Installé sur une butte de l’autre côté de la rue qui ferme la cour de la cité de la Muette, ce wagon de marchandises, du modèle de ceux qui avaient servi à transporter les déportés, est le lieu, depuis 1988, d’une exposition qui retrace l’histoire de la déportation. A l’intérieur même de la cité de la Muette, en 1989, à l’initiative de Raphaël Chemouni, pharmacien à Drancy, et d’un médecin, Richard Haddad, un conservatoire historique du camp est fondé, association privée régie par la loi de 1901. Ouvert à des chercheurs et à un public scolaire, ce conservatoire bénéficie alors de moyens modestes. Confiné à un local du rez-de-chaussée de la cité de la Muette, il expose des documents, organise des conférences et invite des témoins. Faute de moyens, les membres de l’association réussissent difficilement à préserver les traces du camp, en raison du travail du temps. Seules quelques plaques de dimensions modestes y rendent alors hommage aux internés. L’une est dédiée au poète Max Jacob. Juif converti au catholicisme depuis 1915, il a été arrêté à Saint-Benoît-sur-Loire le 24 février 1944, interné pendant quatre jours à la prison militaire d’Orléans et est mort d’une pneumonie le 5 mars 1944, moins d’une semaine après son transfert au camp de Drancy. Trois autres plaques commémoratives, à l’entrée de la cité, rendent tour à tour hommage à « 100 000 juifs » déportés et aux soldats français et britanniques détenus auparavant.

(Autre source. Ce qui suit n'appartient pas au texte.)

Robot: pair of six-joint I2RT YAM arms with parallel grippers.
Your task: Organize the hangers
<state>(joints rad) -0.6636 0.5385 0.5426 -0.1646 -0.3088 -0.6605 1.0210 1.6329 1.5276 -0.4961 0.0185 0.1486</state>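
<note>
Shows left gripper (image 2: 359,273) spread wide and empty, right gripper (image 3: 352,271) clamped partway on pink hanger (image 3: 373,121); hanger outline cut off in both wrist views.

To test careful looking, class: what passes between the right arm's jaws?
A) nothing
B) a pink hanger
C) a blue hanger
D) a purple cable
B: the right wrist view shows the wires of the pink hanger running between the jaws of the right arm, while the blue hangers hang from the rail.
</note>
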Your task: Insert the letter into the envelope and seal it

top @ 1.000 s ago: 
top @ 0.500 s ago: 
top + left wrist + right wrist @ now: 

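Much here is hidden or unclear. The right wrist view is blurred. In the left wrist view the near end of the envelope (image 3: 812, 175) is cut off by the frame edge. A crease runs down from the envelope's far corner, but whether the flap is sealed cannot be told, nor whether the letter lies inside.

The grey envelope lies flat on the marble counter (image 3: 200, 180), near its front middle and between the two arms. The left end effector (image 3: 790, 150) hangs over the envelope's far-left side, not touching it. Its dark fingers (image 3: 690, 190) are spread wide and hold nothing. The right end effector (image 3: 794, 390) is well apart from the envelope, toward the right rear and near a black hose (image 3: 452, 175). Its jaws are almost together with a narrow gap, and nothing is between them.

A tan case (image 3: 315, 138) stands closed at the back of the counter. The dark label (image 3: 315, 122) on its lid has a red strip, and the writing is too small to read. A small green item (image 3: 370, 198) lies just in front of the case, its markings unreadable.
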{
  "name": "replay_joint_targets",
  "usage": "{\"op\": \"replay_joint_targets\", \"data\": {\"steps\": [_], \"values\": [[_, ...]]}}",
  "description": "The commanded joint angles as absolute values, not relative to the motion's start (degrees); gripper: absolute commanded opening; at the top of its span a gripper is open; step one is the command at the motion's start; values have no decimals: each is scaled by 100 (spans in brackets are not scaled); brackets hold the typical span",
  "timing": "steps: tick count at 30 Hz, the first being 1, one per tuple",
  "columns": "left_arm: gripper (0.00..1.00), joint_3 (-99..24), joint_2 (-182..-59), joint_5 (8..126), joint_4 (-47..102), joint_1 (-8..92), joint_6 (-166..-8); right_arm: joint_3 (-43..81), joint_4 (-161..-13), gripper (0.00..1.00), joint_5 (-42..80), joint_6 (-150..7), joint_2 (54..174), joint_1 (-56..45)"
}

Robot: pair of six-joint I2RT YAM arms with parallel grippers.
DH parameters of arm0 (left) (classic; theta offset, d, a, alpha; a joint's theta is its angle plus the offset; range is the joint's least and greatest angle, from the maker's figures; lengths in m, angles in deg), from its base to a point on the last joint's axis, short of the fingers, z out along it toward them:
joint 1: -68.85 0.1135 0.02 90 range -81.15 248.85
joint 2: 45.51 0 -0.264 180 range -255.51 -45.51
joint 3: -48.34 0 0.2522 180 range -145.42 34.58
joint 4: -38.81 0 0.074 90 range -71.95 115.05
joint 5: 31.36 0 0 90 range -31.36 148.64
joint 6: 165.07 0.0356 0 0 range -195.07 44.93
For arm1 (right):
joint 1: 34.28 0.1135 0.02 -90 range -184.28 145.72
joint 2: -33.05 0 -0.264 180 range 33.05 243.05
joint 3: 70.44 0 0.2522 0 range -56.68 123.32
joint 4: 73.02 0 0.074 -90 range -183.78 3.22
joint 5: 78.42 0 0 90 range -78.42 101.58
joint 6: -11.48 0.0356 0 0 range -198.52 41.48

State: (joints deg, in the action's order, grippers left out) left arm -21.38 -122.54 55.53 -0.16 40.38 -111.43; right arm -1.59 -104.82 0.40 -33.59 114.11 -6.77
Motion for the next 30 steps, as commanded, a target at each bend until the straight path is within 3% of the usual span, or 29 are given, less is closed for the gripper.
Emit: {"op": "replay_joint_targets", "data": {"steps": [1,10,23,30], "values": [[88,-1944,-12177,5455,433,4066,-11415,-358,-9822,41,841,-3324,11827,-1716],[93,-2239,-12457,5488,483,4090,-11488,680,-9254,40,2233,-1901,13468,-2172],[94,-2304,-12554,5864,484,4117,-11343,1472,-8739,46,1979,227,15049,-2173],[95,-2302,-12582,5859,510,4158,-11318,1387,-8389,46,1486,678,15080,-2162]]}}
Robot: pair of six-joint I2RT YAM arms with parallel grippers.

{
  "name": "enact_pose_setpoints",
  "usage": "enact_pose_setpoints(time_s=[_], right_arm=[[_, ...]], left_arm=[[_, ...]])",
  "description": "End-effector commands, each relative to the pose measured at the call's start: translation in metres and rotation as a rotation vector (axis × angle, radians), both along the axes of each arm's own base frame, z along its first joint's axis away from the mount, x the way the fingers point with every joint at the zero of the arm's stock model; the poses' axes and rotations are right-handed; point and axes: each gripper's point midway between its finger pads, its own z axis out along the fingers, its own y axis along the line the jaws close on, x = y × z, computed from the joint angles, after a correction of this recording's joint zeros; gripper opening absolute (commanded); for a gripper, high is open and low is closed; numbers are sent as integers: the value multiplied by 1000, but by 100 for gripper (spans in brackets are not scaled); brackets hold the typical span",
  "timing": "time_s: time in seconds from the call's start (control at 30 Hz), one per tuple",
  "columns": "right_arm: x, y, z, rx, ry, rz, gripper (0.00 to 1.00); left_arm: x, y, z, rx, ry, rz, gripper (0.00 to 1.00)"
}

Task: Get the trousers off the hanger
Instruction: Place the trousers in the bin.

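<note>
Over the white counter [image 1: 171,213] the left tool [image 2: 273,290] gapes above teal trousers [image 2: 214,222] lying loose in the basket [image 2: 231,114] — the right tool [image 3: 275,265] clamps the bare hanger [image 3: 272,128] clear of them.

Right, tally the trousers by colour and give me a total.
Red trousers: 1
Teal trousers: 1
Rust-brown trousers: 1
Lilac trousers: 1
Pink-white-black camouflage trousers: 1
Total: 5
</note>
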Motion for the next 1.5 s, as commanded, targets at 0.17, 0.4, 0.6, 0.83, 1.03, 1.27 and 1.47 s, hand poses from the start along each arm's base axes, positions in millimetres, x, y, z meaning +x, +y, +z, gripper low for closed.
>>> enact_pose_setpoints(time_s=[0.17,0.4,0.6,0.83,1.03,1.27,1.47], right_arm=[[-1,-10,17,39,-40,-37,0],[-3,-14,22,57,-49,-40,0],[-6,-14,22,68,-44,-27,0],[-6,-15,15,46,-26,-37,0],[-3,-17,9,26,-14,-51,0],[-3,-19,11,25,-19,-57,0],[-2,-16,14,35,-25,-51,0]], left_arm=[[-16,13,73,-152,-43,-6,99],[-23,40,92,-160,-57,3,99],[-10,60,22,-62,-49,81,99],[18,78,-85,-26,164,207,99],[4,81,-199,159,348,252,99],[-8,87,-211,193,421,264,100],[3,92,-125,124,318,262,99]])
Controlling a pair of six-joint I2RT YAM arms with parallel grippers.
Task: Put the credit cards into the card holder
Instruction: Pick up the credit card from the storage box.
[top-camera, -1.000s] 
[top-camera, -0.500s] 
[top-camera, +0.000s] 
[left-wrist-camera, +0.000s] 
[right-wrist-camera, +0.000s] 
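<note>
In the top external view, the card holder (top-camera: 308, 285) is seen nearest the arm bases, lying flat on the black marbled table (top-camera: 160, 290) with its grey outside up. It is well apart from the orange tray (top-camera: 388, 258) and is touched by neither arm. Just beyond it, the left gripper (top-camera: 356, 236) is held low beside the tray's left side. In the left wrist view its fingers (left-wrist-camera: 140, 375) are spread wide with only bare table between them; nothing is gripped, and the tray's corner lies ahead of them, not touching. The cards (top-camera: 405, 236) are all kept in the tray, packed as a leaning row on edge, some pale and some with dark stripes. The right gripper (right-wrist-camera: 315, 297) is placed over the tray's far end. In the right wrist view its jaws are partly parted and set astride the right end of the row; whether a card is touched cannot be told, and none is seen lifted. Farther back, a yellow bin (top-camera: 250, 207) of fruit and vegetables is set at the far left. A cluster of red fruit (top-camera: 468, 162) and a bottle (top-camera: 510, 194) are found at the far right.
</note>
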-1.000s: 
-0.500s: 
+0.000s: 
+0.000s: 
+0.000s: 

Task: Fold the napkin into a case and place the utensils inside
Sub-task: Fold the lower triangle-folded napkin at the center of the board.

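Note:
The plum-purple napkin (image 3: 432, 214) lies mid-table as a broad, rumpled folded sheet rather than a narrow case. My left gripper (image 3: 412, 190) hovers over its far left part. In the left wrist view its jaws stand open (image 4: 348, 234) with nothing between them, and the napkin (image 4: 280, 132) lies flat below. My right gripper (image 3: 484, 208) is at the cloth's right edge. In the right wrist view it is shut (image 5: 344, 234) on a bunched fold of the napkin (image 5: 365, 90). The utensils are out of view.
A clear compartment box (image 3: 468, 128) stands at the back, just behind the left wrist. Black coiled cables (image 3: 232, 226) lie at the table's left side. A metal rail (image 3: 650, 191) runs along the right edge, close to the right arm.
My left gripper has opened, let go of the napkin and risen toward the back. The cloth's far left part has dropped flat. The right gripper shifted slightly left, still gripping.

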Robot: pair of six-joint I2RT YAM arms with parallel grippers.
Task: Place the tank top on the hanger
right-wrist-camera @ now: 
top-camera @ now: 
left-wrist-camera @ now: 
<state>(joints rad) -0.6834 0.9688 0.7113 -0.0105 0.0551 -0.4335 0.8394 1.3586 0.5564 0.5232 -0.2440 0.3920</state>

En 2000, le photographe américain William Betsch alerte les pouvoirs publics au sujet des travaux de rénovation engagés par l’office HLM de la cité de la Muette qui risquent de dénaturer le souvenir de l’ancien camp. A la demande de la direction des affaires culturelles, ces travaux sont interrompus. Signé le 25 mai 2001 par le ministre français de la Culture Catherine Tasca, un arrêté classe la cité de la Muette parmi les monuments et les sites protégés de France. L’arrêté de classement porte sur les façades, les toitures, les cages d’escalier, les caves et le tunnel d’évasion creusé en 1943 sur une longueur de 35 mètres. L’impulsion est venue du nouveau maire UDF Jean-Christophe Lagarde. Agé de 33 ans au moment de son élection, soucieux de marquer une rupture avec les élus communistes qui se sont succédés pendant plus d’un demi-siècle à la tête de la municipalité de Drancy, cet historien de formation ambitionne alors de transformer la cité de la Muette en un musée national de la déportation juive, en rendant les bâtiments à leur état d’origine. Ce projet, doublant le Mémorial de la Shoah alors en cours de travaux à Paris, s’inscrit dans une bataille idéologique de concurrence des victimes, en prenant le contre-pied de celui de la précédente municipalité communiste. Celle-ci, accusée de noyer la spécificité de la Shoah, avait envisagé d’installer dans la cité de la Muette un centre international de recherche sur les exclusions, en un triangle de la solidarité avec l’île de Gorée, lieu de souvenir du départ des esclaves au Sénégal, et Robben Island, la prison de Nelson Mandela au temps de l’apartheid.